> [Data segment]
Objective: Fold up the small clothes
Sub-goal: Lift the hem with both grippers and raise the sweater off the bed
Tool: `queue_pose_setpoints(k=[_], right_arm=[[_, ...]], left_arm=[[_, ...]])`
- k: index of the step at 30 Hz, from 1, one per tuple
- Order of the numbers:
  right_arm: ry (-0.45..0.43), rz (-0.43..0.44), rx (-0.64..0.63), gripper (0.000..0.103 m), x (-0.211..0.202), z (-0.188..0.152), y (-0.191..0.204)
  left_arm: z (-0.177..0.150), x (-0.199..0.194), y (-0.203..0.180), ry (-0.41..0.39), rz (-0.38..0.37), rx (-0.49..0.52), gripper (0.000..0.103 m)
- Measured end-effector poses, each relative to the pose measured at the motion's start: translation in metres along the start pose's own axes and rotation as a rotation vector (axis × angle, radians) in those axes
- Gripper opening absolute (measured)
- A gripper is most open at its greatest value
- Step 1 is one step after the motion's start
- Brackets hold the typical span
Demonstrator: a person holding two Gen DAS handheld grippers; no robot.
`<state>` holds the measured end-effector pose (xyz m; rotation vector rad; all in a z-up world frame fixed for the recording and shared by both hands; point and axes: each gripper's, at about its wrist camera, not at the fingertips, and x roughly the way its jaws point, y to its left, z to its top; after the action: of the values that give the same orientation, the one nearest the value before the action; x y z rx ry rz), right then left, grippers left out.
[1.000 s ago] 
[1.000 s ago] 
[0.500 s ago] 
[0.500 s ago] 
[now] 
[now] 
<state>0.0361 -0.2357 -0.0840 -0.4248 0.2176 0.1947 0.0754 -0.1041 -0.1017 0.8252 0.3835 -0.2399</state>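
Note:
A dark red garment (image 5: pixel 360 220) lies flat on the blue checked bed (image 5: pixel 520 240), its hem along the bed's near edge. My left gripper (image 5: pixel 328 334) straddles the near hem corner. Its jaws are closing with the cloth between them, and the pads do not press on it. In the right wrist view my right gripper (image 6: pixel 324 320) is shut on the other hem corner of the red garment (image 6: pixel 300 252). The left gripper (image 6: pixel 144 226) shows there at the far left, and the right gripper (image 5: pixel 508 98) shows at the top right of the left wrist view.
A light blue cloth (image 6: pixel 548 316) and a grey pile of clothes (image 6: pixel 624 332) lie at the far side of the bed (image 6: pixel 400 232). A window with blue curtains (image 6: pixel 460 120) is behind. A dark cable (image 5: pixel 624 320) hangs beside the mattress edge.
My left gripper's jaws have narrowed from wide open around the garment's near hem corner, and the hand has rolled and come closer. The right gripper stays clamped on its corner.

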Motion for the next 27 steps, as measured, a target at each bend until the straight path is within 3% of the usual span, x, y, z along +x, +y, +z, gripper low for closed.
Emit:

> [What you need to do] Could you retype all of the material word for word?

> [Response area]
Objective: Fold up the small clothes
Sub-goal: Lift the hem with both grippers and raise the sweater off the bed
Tool: `queue_pose_setpoints(k=[_], right_arm=[[_, ...]], left_arm=[[_, ...]])`
- k: index of the step at 30 Hz, from 1, one per tuple
- Order of the numbers:
  right_arm: ry (-0.45..0.43), rz (-0.43..0.44), rx (-0.64..0.63), gripper (0.000..0.103 m), x (-0.211..0.202), z (-0.188..0.152), y (-0.191..0.204)
  left_arm: z (-0.177..0.150), x (-0.199..0.194), y (-0.203..0.180), ry (-0.41..0.39), rz (-0.38..0.37), rx (-0.49..0.52), gripper (0.000..0.103 m)
- Measured end-effector poses, each relative to the pose measured at the motion's start: translation in metres along the start pose's own axes and rotation as a rotation vector (axis × angle, radians) in those axes
- Gripper opening absolute (measured)
- A gripper is most open at its greatest value
- Step 1 is one step after the motion's start
- Brackets hold the typical span
Demonstrator: a person holding two Gen DAS handheld grippers; no robot.
`<state>` holds the measured end-effector pose (xyz m; rotation vector rad; all in a z-up world frame fixed for the recording and shared by both hands; point and axes: each gripper's, at about its wrist camera, not at the fingertips, and x roughly the way its jaws point, y to its left, z to its top; after the action: of the values that give the same orientation, the one nearest the value before the action; x y z rx ry rz), right then left, grippers left out.
[1.000 s ago] 
[1.000 s ago] 
[0.500 s ago] 
[0.500 s ago] 
[now] 
[now] 
<state>0.0361 -0.2357 -0.0840 -0.4248 0.2176 0.1947 0.0754 -0.1041 -0.1017 0.8252 0.3835 -0.2399</state>
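Note:
A dark red garment (image 5: pixel 360 220) lies flat on the blue checked bed (image 5: pixel 520 240), its hem along the bed's near edge. My left gripper (image 5: pixel 328 334) straddles the near hem corner. Its jaws are closing with the cloth between them, and the pads do not press on it. In the right wrist view my right gripper (image 6: pixel 324 320) is shut on the other hem corner of the red garment (image 6: pixel 300 252). The left gripper (image 6: pixel 144 226) shows there at the far left, and the right gripper (image 5: pixel 508 98) shows at the top right of the left wrist view.
A light blue cloth (image 6: pixel 548 316) and a grey pile of clothes (image 6: pixel 624 332) lie at the far side of the bed (image 6: pixel 400 232). A window with blue curtains (image 6: pixel 460 120) is behind. A dark cable (image 5: pixel 624 320) hangs beside the mattress edge.
My left gripper's jaws have narrowed from wide open around the garment's near hem corner, and the hand has rolled and come closer. The right gripper stays clamped on its corner.
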
Motion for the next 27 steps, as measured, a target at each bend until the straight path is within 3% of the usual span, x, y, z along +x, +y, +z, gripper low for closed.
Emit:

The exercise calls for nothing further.